#### WORK INSTRUCTIONS:
Reproduce exactly the lines below from the one containing "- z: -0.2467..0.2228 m" through the one containing "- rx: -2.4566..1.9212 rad", including both, and nothing else.

-- Opening Marker --

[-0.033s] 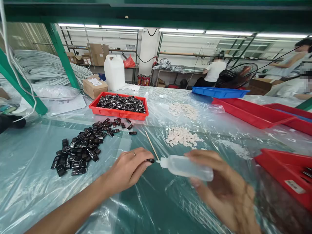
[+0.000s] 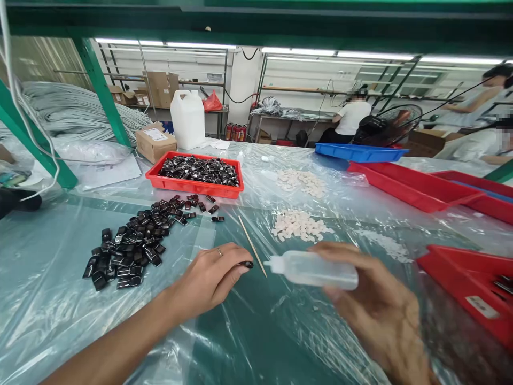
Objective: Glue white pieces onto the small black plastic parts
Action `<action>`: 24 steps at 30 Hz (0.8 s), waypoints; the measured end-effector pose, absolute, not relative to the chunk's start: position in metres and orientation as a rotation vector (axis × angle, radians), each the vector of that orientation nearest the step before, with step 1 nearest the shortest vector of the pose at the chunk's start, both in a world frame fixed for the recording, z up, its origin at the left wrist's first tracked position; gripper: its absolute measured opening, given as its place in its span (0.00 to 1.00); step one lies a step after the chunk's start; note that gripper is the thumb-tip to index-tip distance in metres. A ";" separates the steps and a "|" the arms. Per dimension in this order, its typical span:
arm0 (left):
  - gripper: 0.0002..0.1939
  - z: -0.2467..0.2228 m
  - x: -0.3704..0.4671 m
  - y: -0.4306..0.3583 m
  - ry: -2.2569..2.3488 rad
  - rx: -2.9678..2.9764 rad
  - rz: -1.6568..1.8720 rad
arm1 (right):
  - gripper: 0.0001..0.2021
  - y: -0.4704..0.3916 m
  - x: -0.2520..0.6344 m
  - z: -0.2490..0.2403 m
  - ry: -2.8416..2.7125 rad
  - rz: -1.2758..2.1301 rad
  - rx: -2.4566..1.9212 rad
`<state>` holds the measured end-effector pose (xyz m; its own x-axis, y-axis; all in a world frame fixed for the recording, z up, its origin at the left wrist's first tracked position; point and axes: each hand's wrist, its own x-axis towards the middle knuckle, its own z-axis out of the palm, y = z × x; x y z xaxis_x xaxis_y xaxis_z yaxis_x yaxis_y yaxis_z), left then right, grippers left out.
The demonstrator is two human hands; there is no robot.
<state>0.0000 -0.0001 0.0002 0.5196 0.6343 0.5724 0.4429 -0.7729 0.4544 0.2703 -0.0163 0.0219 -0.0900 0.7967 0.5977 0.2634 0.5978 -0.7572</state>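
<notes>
Between the thumb and fingers of my left hand (image 2: pixel 214 275) is a small black plastic piece (image 2: pixel 246 264), mostly covered by the fingers. My right hand (image 2: pixel 372 299) grips a translucent squeeze bottle (image 2: pixel 316 269), tilted nearly level. Its narrow nozzle points left at the black piece, a short gap apart. A thin wooden stick (image 2: pixel 252 246) lies on the plastic sheet just beyond, between the nozzle and my left hand. Loose black pieces (image 2: pixel 136 246) are heaped left of my left hand. Beyond the bottle lies a pile of small whitish pieces (image 2: pixel 298 224).
A red tray (image 2: pixel 196 186) full of black parts stands at the back, near a white jug (image 2: pixel 187 120) and a cardboard box (image 2: pixel 156 143). Red trays (image 2: pixel 417 187) and a blue tray (image 2: pixel 360 152) sit at the right. A green beam (image 2: pixel 256 21) crosses overhead. Several people work beyond.
My right hand has drawn the bottle to the right, so its nozzle has moved away from the black piece. My left hand has stayed in place.
</notes>
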 end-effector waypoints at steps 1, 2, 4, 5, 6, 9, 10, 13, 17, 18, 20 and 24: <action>0.10 0.000 0.000 0.000 0.904 2.498 1.108 | 0.13 -0.011 0.274 0.022 -1.518 0.730 -0.897; 0.11 0.001 0.000 -0.001 0.898 2.486 1.120 | 0.11 -0.006 0.276 0.022 -1.392 0.879 -0.884; 0.11 0.002 0.000 -0.003 0.906 2.460 1.135 | 0.10 0.002 0.276 0.019 -1.197 1.129 -0.835; 0.11 0.002 0.000 -0.004 0.920 2.446 1.131 | 0.12 0.005 0.273 0.016 -1.145 1.221 -0.819; 0.11 0.002 0.000 -0.005 0.935 2.433 1.125 | 0.14 0.007 0.269 0.013 -1.144 1.283 -0.822; 0.12 0.003 0.000 -0.005 0.975 2.391 1.100 | 0.18 0.007 0.252 0.000 -1.381 1.319 -0.904; 0.12 0.003 -0.001 -0.005 0.989 2.380 1.103 | 0.19 0.006 0.247 -0.004 -1.487 1.300 -0.932; 0.13 0.006 -0.003 -0.001 1.038 2.368 1.132 | 0.18 0.002 0.233 -0.013 -1.707 1.177 -1.000; 0.12 0.008 -0.005 0.002 1.055 2.403 1.166 | 0.15 -0.001 0.222 -0.017 -1.901 0.938 -1.054; 0.12 0.007 -0.005 0.002 1.059 2.404 1.163 | 0.15 -0.001 0.222 -0.017 -1.934 0.895 -1.061; 0.13 0.006 -0.005 0.001 1.067 2.392 1.143 | 0.19 0.004 0.229 -0.013 -1.989 0.846 -1.067; 0.13 0.004 -0.004 -0.003 1.084 2.389 1.105 | 0.17 0.032 0.278 -0.004 -2.039 0.797 -1.166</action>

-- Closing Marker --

#### EXERCISE SOLUTION:
  - z: -0.2467..0.2228 m
  - x: -0.3704..0.4671 m
  - y: -0.4306..0.3583 m
  - ry: -2.2569..2.3488 rad
  - rx: -2.9678..2.9764 rad
  - rz: -1.6568..1.8720 rad
arm1 (right):
  - gripper: 0.0001..0.2021
  - y: -0.4704..0.3916 m
  - x: -0.2520..0.6344 m
  - z: -0.2490..0.2403 m
  - ry: -2.8416..2.7125 rad
  - rz: -1.2758..2.1301 rad
  - rx: -2.4566..1.9212 rad

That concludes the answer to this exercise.